Re: just a question about the iwlwifi_20230515-3 file

2023-09-05 Thread Greg Wooledge
On Tue, Sep 05, 2023 at 03:39:59PM -0400, Maureen L Thomas wrote:
> This is what I did and the errors it produced.
> 
> root@debiandesktop-4:/home/maureen/Debian# dpkg -i
> firmware-iwlwifi_20210315-3_all.deb
> dpkg: warning: 'ldconfig' not found in PATH or not executable
> dpkg: warning: 'start-stop-daemon' not found in PATH or not executable
> dpkg: error: 2 expected programs not found in PATH or not executable
> Note: root's PATH should usually contain /usr/local/sbin, /usr/sbin and
> /sbin

You used "su" to become root, I believe.  Unfortunately, beginning
with Debian 9, "su" with no arguments and no configuration doesn't
behave the way it used to behave.  Specifically, it no longer sets the
PATH variable properly.  And so you get the above results.

See  for the options
available to you.  If you wish to continue using su, I strongly recommend
creating a /etc/default/su file.



Re: just a question about the iwlwifi_20230515-3 file

2023-09-05 Thread Charles Curley
On Tue, 5 Sep 2023 19:47:00 +
"Andrew M.A. Cater"  wrote:

> At this point, you are not root and so dpkg -i complains.

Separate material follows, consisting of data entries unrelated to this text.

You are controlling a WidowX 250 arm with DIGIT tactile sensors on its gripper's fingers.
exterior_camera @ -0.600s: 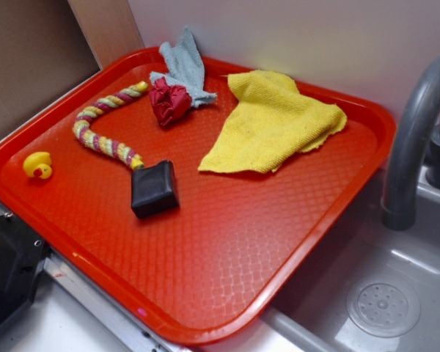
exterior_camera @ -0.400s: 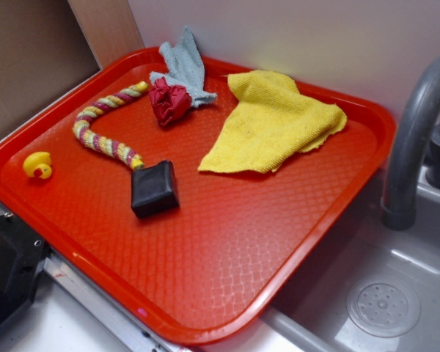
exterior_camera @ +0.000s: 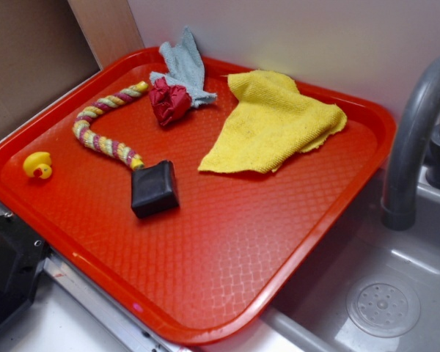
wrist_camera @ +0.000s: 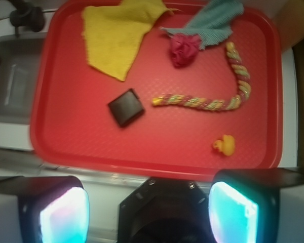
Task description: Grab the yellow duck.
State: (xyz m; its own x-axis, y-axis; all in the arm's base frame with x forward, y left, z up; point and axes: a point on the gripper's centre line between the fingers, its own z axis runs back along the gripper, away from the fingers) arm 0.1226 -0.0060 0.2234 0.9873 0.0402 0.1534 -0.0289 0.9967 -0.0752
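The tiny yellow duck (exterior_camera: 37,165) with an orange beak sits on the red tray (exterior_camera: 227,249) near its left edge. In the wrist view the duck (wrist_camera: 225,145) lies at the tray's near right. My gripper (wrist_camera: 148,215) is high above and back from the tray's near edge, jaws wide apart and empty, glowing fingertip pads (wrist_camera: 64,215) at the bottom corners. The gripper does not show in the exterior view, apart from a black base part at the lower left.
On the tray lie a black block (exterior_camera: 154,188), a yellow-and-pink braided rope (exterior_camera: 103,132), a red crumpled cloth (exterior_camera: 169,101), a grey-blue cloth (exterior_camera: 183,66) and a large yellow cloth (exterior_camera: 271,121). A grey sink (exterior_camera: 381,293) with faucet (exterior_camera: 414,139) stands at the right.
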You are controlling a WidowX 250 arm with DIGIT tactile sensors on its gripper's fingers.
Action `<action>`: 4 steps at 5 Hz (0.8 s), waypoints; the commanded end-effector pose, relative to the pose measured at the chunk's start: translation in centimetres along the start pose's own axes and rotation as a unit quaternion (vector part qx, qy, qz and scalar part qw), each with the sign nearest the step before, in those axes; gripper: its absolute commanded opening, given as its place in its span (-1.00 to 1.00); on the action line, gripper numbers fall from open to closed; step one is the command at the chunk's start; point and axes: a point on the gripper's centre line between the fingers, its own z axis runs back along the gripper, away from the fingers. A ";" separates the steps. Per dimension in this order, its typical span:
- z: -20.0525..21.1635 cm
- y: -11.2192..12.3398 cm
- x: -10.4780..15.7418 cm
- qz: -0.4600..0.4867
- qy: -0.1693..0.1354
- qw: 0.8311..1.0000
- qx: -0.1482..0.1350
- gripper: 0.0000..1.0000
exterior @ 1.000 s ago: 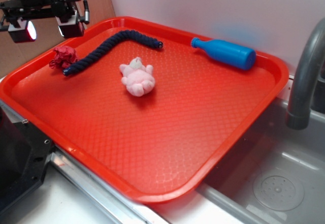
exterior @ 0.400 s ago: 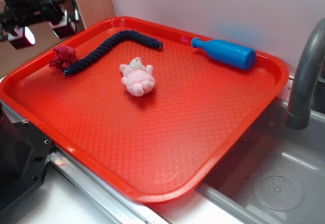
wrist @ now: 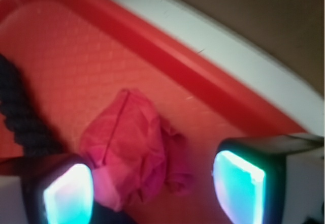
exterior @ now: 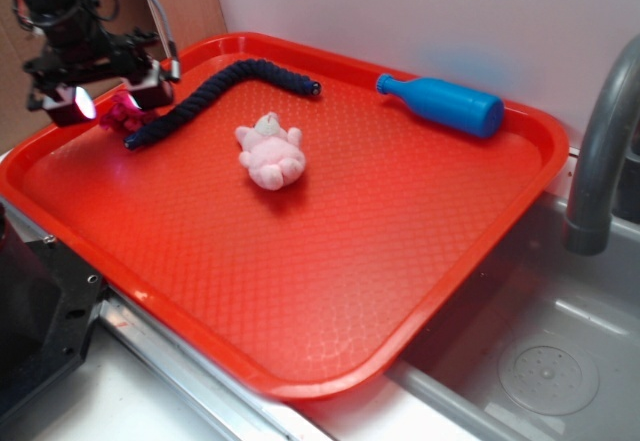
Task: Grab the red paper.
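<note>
We see our tool point(wrist: 152, 186) spread wide, gripping nothing, its pads either side of the red paper point(wrist: 129, 150) on the tray point(exterior: 400, 261), upper left of the exterior frame.

A red tray point(exterior: 330, 291) fills the frame; a navy rope point(exterior: 215, 89) curves upper left; a pink plush toy point(exterior: 270, 151) lies centre; a blue bottle point(exterior: 445, 103) upper right; a grey faucet point(exterior: 600, 151) far right.
</note>
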 end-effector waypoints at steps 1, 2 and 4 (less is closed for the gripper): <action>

Actually she is root (the # in the prompt, and the username@host at the
beginning of the prompt, assuming she hasn't played with her prompts).
What she does not have, apparently, is ldconfig or start-stop-daemon in
her path, as dpkg diagnosed at the end of that message. This is likely
due to gaining root privileges without setting the path correctly.

E.g. gaining root privileges with "su" vs. "su -i".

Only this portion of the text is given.